Looking at Takashima’s channel in this light, we start to see more than just culinary genius and an exquisite looking vegan mocha fudge ice cream. His content isn’t only for teaching people recipes (Takashima knows his dishes call for ingredients and tools that are too tough to source for daily cooking at home anyway), and it isn’t for the necessity of a vegan lifestyle (he says he isn’t vegan for any kind of belief, and has never tried to force the idea onto anyone).
Instead, it is a reflection of his philosophy that the important things around us like our health, culture and diets are surely more complex and worthy of our focus than a two-minute video summing-up Paradise Lost.
When it comes to food, Takashima encourages us to consider where each ingredient comes from, and to take the time to understand and appreciate each step.

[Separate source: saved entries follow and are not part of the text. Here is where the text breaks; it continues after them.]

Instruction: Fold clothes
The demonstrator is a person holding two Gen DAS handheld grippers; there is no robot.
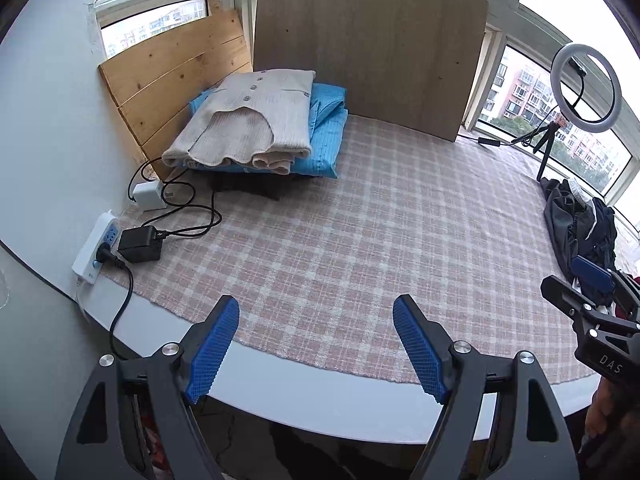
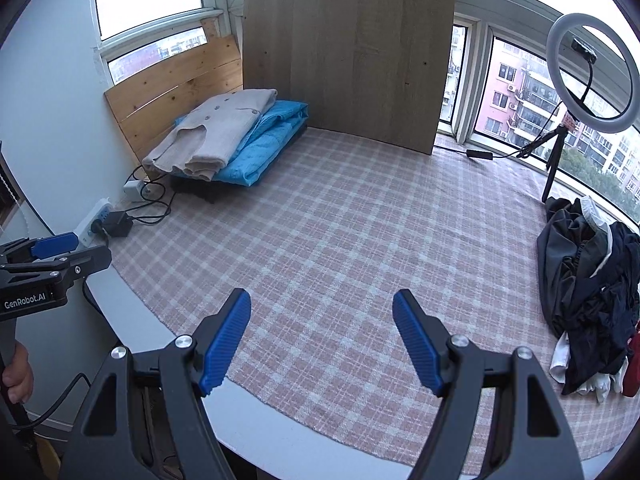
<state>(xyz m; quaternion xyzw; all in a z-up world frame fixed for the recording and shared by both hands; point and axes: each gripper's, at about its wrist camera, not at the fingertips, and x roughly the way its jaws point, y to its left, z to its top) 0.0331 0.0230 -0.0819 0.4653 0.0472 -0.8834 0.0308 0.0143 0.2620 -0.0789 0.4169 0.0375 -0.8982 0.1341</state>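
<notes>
A folded beige knit cardigan (image 1: 248,120) lies on a folded blue quilted garment (image 1: 326,136) at the back left of the table; both also show in the right wrist view, the cardigan (image 2: 212,128) above the blue garment (image 2: 268,140). A heap of dark unfolded clothes (image 2: 588,292) lies at the right edge, also in the left wrist view (image 1: 580,232). My left gripper (image 1: 316,308) is open and empty above the table's front edge. My right gripper (image 2: 322,300) is open and empty over the checked cloth (image 2: 340,240).
A power strip (image 1: 98,246) with a black adapter (image 1: 140,244) and cables lies at the left edge. Wooden boards (image 1: 368,40) lean against the windows at the back. A ring light on a tripod (image 2: 588,76) stands at the back right.
</notes>
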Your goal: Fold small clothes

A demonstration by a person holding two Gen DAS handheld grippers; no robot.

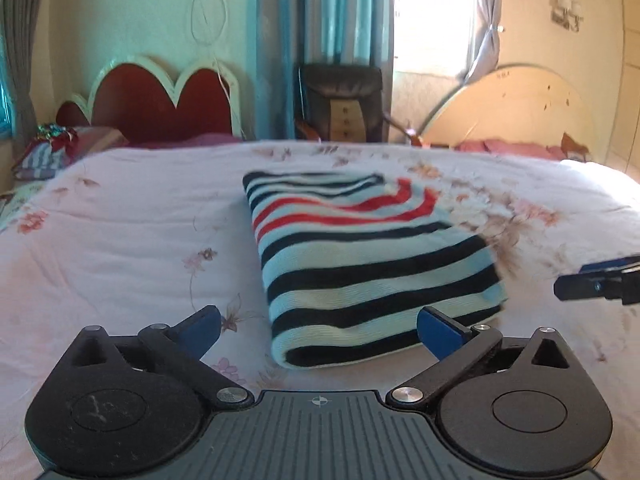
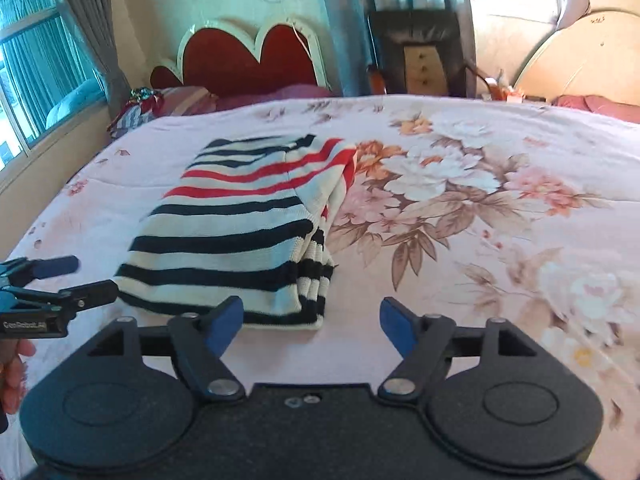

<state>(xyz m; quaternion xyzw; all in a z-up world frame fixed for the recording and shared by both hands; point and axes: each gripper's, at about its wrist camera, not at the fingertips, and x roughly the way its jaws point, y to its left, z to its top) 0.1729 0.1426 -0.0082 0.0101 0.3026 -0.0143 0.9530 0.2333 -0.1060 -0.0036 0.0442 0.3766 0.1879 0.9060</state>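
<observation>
Floral bedding covers the bed [image 1: 120,216] that fills the middle of both views, pale pink with a large printed bouquet toward the right of the right wrist frame. On it lies the striped sweater [image 1: 360,264], navy and cream bands with a few red ones near its far end. It sits at centre frame in the left wrist view and left of centre in the right wrist view [image 2: 240,236].

The sweater looks folded into a compact rectangle, layers stacked, with a rounded fold along its near edge. Its edges on the right side in the right wrist view are a little uneven, several layers showing. My reading is that the folding of this piece is essentially done; what may remain is tidying or setting it aside. No other garment waiting to be folded is plainly visible.

Both claws are spread wide and hold nothing. The left claw [image 1: 318,330] hovers just short of the sweater's near edge; the right claw [image 2: 312,320] hovers near its near right corner, apart from the cloth.

Behind the bed stand a red scalloped headboard [image 1: 160,100] at upper left, teal curtains [image 1: 340,8], a dark armchair [image 1: 340,96] at centre, and a bright window at upper right.
</observation>
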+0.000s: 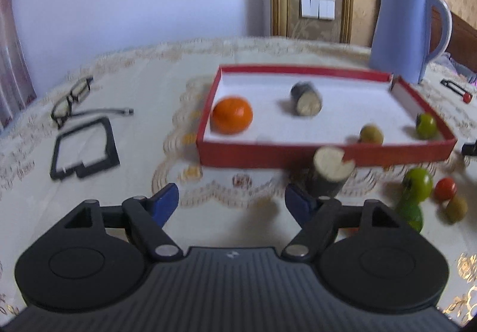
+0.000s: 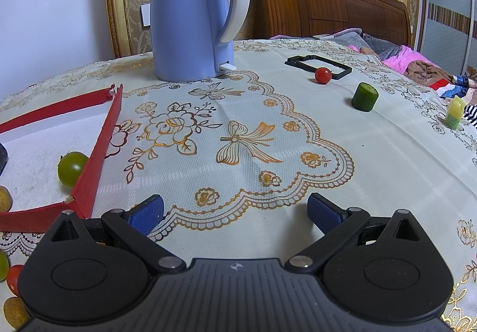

That mocha fudge ice cream started its life out not as a packet of fudge and a spoonful of instant Nescafe, but right from its origins: organic raw coffee beans, which Takashima dutifully starts from and goes on to painstakingly hand-roast, grind and brew in careful stages.
The challenge for us now as viewers is to take a little of Peaceful Cuisine’s wisdom off the screen and into our own lives by asking some hard-reaching questions. What is truly important to us, and what should be our sense of success? Where are we allocating too much time and stress that could be better spent elsewhere? Perhaps Takashima can show us how to find wisdom in sometimes saying no, and ultimately, to shape a lifestyle that is healthier for us and — true to his channel’s name — also more peaceful.